_PROBLEM TO SOLVE_:
Take the material below and reproduce, word for word, only the lines from the line with "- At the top" through the line with "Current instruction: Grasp".

_RECORDED DATA_:
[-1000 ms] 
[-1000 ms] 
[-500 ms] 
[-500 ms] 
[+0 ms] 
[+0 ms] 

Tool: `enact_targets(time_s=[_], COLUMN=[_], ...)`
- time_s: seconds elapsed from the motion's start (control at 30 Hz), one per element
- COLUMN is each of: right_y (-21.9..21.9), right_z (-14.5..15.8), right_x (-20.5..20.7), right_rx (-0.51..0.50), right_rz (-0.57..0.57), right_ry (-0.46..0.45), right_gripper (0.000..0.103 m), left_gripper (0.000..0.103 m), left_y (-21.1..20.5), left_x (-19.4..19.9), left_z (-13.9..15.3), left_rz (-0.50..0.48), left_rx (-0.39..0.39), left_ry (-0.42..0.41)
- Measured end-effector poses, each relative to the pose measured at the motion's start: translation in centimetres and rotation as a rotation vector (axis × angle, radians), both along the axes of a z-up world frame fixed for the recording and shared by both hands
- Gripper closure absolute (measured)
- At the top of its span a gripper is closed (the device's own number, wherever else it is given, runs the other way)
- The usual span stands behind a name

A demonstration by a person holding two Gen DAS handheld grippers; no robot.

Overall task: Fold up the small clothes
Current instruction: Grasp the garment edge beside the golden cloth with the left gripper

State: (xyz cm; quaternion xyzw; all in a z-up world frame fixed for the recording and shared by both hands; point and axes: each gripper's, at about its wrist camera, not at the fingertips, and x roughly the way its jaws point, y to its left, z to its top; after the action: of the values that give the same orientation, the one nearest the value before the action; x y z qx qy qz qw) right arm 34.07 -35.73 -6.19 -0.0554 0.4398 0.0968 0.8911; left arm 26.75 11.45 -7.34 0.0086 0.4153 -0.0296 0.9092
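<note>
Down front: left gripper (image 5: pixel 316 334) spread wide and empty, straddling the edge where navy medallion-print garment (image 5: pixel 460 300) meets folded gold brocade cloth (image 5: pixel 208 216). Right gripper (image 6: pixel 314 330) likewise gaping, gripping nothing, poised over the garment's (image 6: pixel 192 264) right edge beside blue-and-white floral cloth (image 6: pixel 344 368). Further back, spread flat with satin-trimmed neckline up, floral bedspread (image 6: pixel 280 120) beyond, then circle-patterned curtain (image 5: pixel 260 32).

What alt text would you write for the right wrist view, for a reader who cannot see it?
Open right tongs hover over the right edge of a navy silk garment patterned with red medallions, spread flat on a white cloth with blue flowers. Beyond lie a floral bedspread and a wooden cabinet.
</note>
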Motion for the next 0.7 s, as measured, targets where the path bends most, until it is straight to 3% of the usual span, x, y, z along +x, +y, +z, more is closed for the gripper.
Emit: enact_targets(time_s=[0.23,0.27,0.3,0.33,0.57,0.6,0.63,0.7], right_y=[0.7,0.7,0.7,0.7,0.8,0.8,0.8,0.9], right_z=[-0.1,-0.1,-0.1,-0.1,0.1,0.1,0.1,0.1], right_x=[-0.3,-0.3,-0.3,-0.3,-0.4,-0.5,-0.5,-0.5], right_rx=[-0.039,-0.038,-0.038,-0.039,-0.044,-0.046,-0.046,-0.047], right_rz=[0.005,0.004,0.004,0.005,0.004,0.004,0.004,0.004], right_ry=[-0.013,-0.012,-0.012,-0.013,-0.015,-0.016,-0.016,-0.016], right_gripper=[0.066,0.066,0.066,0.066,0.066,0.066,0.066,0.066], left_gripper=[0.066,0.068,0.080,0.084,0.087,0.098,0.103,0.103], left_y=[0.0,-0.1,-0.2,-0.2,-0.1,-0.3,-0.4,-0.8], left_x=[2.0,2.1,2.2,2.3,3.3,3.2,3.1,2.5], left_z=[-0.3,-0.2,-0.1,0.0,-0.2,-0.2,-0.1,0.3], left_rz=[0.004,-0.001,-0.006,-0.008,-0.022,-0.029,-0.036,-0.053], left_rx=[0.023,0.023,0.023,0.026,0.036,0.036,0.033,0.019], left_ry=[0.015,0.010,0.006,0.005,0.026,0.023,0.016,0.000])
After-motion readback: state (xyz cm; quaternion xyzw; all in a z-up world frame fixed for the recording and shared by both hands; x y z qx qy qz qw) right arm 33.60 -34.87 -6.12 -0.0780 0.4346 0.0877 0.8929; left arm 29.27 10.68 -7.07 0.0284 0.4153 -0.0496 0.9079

_TASK ANSWER_:
- At the top of its span a gripper is closed (the device's own number, wherever else it is given, runs the other way)
- The usual span stands behind a name

A demonstration by a person holding two Gen DAS handheld grippers; no robot.

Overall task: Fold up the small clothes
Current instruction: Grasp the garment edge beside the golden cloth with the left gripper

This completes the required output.